Jeremy Hansen has spent years preparing for the moment he will leave Earth behind—and become one of the first astronauts in more than 50 years to venture beyond low-Earth orbit. In case of mishaps in deep space, Hansen has simulated countless spacecraft accidents. To practice teamwork in a harsh environment, he lived for a week deep underground in an Italian cave. And to rehearse the mental strain of life in close confinement, he spent days submerged in a capsule off the coast of Florida.

But there is one hazard Hansen can’t prepare for: space radiation. With the planned launch next month of NASA’s Artemis II mission—the first crewed spaceflight to leave Earth’s protective magnetic cocoon since the Apollo 17 mission of 1972—he will expose himself to a barrage of atomic shrapnel.

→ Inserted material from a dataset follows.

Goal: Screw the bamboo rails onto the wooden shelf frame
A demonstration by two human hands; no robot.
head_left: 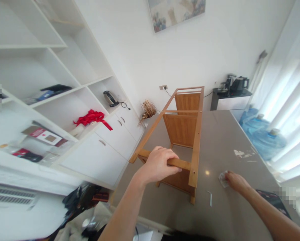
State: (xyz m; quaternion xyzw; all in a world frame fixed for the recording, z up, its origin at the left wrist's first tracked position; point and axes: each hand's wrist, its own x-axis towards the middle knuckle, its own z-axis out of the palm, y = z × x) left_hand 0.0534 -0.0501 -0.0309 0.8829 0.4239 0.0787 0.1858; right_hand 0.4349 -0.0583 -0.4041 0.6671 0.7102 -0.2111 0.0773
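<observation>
A wooden shelf unit (197,140) lies on its side on the grey table (220,134), its slatted panels standing upright. My left hand (160,162) is wrapped round the crossbar at its near end. Over on the right, my right hand (234,180) has its fingers closed on a small clear plastic bag (223,179) at the table top. What the bag contains is too blurred to make out. Between that hand and the shelf unit lies an L-shaped hex key (210,198).
White shelving (84,88) lines the left, with a red ribbon (92,117) and a kettle (110,99) on it. Dried stalks (148,110) stand behind the table. Large blue water bottles (269,140) stand beyond its right edge. White scraps (242,154) lie on the table.
</observation>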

Riding within the Orion capsule on top of a rocket called the Space Launch System, Hansen and three other astronauts will first plunge through the Van Allen belts: clouds of electrons and protons trapped near Earth. Farther out, beyond Earth’s magnetosphere, they will face the risk of solar storms that can push particle radiation to potentially lethal levels in a matter of hours. They will also be battered by a sparse but steady background of higher energy particles that pack the biggest biological punch of all. Born in supernova blasts and other violent astrophysical events, these galactic cosmic rays—a mix of protons and the nuclei of heavier elements—move at near–light-speed and can tear through the body’s tissues, shredding strands of DNA and creating “free radical” ions that cause biochemical chaos.